Le "Calendrier de l'âme" de Rudolf Steiner est une oeuvre qui a été créée de bout en bout sur le plan du sentiment. Dans l'introduction, il est expressément dit qu'on avait en vue ici une connaissance de soi au plan de l'activité du sentiment. L'ambiance de la nature vient s'harmoniser avec l'ambiance de l'âme. Cinquante-deux énigmes hebdomadaires différentes sont ressenties par cinquante-deux tonalités au sein de l'âme humaine. Celle-ci peut de cette manière franchir l'abîme qui la sépare de la nature qui existe à l'extérieur. L'abîme entre l'être humain et la nature est justement le seuil, auprès duquel se tient le petit gardien.

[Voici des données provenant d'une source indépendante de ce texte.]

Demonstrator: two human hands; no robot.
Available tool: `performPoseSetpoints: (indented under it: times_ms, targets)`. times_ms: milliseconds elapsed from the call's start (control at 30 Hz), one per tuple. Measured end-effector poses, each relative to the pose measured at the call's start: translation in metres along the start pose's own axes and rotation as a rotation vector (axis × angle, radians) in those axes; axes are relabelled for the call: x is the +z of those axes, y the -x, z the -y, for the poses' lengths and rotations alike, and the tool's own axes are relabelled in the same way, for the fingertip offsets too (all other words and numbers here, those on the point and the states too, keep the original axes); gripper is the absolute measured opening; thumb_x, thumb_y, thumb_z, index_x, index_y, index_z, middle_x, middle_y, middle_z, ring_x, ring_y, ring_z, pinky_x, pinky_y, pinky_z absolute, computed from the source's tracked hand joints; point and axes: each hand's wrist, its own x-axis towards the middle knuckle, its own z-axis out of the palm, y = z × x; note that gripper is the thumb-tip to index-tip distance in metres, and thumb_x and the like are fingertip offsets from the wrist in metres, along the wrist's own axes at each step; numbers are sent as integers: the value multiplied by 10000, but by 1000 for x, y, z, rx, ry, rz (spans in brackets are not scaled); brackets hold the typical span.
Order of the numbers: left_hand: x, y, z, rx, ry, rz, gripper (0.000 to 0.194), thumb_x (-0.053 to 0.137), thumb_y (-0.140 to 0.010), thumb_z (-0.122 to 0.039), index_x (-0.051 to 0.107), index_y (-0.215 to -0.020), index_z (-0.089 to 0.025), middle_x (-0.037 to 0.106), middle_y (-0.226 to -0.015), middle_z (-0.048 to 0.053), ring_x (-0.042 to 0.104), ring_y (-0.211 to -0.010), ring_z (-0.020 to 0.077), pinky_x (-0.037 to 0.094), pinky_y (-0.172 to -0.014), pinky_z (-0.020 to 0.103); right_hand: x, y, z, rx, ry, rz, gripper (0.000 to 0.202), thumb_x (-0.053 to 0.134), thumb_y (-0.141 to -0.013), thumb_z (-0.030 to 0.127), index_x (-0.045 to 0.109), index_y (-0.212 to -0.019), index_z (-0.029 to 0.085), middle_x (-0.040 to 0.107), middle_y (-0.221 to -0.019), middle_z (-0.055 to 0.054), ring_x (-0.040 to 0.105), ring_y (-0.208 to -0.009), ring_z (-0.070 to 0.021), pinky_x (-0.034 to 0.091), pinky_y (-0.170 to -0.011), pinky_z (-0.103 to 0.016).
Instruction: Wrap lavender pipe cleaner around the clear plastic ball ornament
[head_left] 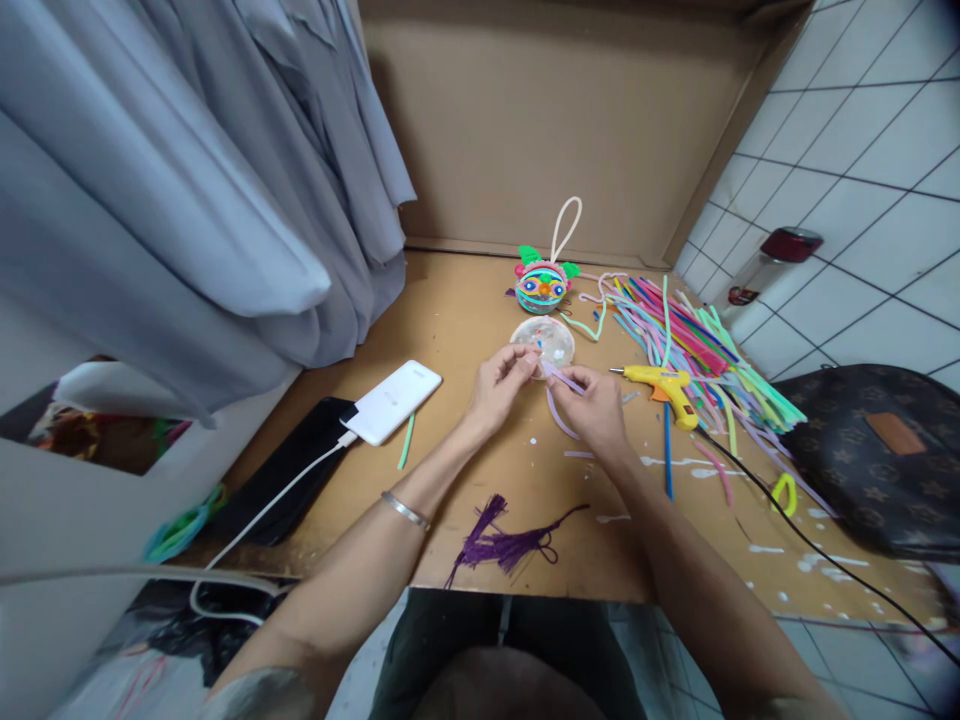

La part de sentiment du gardien
du seuil apparaît donc dans
Mein Lebensgang
comme un abandon intense à l'expérience d'une poussée
de l'élément énigmatique du monde dans la vie des sentiments
de Rudolf Steiner. En trouvant la solution de toute énigme de l'univers
en l'être humain, l'activité du sentiment devint pour Rudolf
Steiner le pont jeté au-dessus de l'abîme, une voie d'entrée
dans le monde spirituel.
La volonté assume la connaissance spirituelle
Rudolf Steiner raconte finalement quelque chose qui ne peut être compris qu'à l'aide ce qui a été considéré avant. L'élément idéel de l'existence parcourue jusque là s'effaça et céda le pas à l'élément volontaire qui prit sa place. La volonté se mit à croître dans la mesure où diminuait l'élément idéel. La volonté se chargea de la connaissance spirituelle qui précédemment avait été presque entièrement la préoccupation de l'élément idéel. À cet endroit, Rudolf Steiner n'évoque plus spécialement la perception du monde sensible, comme il l'avait fait nettement comme caractéristique d'un revirement bouleversant au sein de l'âme, à propos de l'activité des sentiments et encore plus nettement au sujet du penser. Car ici, en ce qui concerne le vouloir, la volonté et l'activité des sens au plan spirituel ne font plus qu'un. Il existe beaucoup de déclarations de Rudolf Steiner à propos du fait que nos sens physiques (donc les douze sens), sont de nature volontaire lorsqu'on les contemple à partir du monde spirituel.(1) Pour celui qui peut connaître par l'activité volontaire s'exerçant au travers des sens physiques, la perception physique devient pour lui spirituellement transparente.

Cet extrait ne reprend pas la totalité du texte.